> THE TASK
Starting with the first line of the data that follows, transcribe every line verbatim until the line containing "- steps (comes" has been transcribed.

> DATA SEGMENT
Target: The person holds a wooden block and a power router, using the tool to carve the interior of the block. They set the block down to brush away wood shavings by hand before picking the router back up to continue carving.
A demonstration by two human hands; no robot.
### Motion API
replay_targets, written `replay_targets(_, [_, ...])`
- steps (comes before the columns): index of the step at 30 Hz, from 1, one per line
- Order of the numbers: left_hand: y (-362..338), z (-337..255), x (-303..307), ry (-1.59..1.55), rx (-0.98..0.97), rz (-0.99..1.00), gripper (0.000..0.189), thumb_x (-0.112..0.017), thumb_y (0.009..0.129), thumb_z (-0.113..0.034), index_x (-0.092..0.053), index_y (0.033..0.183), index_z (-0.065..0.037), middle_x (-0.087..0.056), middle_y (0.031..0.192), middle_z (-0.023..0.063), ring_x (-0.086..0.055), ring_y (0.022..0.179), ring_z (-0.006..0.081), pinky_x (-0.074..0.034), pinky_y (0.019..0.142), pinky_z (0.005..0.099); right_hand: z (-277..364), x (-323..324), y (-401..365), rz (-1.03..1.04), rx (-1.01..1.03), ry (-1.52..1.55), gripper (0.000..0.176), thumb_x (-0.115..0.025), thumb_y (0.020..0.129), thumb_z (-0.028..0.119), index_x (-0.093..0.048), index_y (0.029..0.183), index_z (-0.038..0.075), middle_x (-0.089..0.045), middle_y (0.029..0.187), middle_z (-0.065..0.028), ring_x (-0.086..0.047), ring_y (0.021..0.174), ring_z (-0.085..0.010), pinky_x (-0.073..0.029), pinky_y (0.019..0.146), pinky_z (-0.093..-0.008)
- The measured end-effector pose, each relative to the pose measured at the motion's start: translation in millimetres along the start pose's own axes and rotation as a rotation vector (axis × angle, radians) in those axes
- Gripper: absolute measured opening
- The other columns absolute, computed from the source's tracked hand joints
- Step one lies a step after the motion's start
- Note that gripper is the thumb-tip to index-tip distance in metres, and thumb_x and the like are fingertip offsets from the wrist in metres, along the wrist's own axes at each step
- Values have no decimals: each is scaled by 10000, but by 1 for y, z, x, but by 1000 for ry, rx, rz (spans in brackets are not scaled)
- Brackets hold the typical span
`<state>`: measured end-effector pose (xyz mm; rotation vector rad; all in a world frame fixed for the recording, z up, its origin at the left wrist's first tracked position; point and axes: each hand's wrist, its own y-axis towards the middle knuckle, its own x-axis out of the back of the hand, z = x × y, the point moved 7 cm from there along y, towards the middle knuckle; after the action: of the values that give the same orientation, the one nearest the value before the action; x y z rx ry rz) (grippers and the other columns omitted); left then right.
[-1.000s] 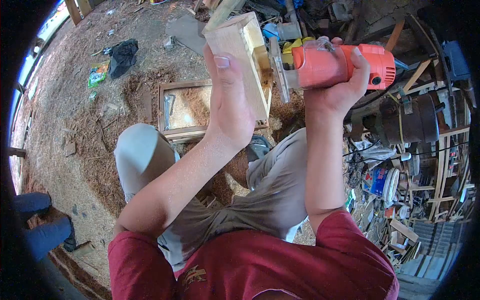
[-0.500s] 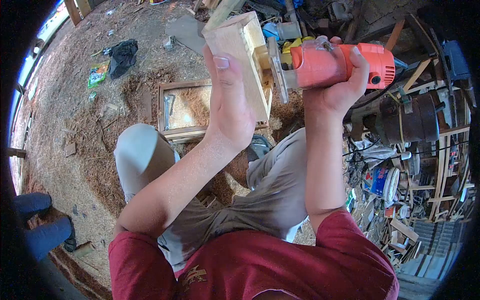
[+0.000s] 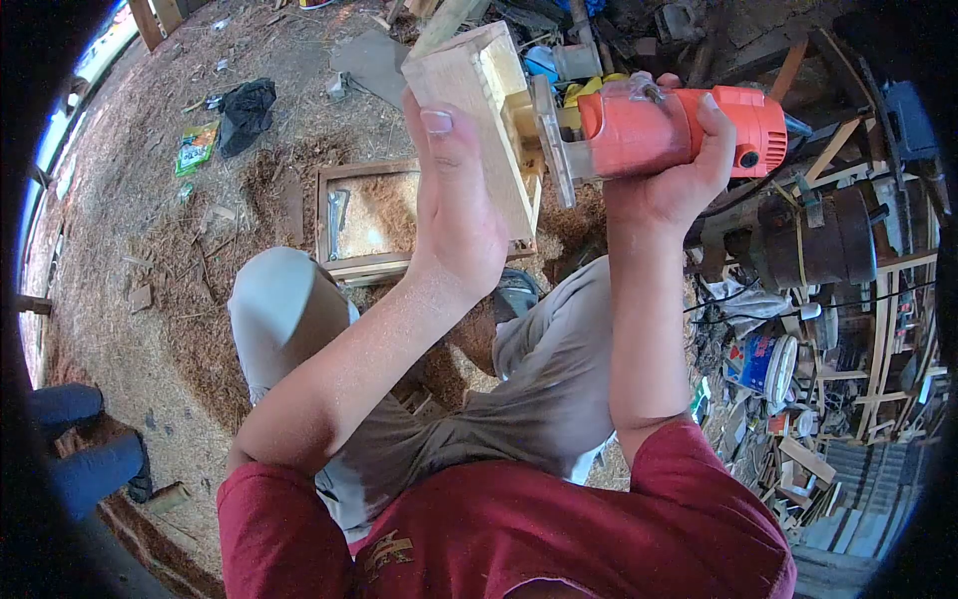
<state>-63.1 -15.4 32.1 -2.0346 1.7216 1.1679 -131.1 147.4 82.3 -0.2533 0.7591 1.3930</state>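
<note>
My left hand (image 3: 464, 215) is wrapped around a small pale wooden box (image 3: 449, 82), holding it tilted in the air above my knees. Its thumb lies along the near face; the other fingers are mostly hidden behind the wood. My right hand (image 3: 671, 190) grips a red-orange trim router (image 3: 639, 135) lying sideways. The router's clear base plate (image 3: 555, 140) faces the box's open side, close against its edge. Whether the bit touches the wood is hidden.
On the ground lies a shallow wooden frame (image 3: 321, 215) containing sawdust and a wrench-like tool (image 3: 341, 208). A black plastic bag (image 3: 245, 115) and green packet (image 3: 197, 148) are left. Another person's blue-clad legs (image 3: 95, 469) show lower left. A metal drum (image 3: 813, 238) stands right.
The wooden box and the router's base plate have shifted very slightly to the left. Both hands keep their grip.
</note>
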Motion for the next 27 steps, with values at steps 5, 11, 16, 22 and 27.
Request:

> ANSWER BOX
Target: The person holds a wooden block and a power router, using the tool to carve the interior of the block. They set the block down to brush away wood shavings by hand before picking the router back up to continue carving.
A demonstration by two human hands; no robot.
### Motion API
replay_targets, written `replay_targets(_, [_, ...])`
- steps (comes before the columns): index of the step at 30 Hz, from 1, one per line

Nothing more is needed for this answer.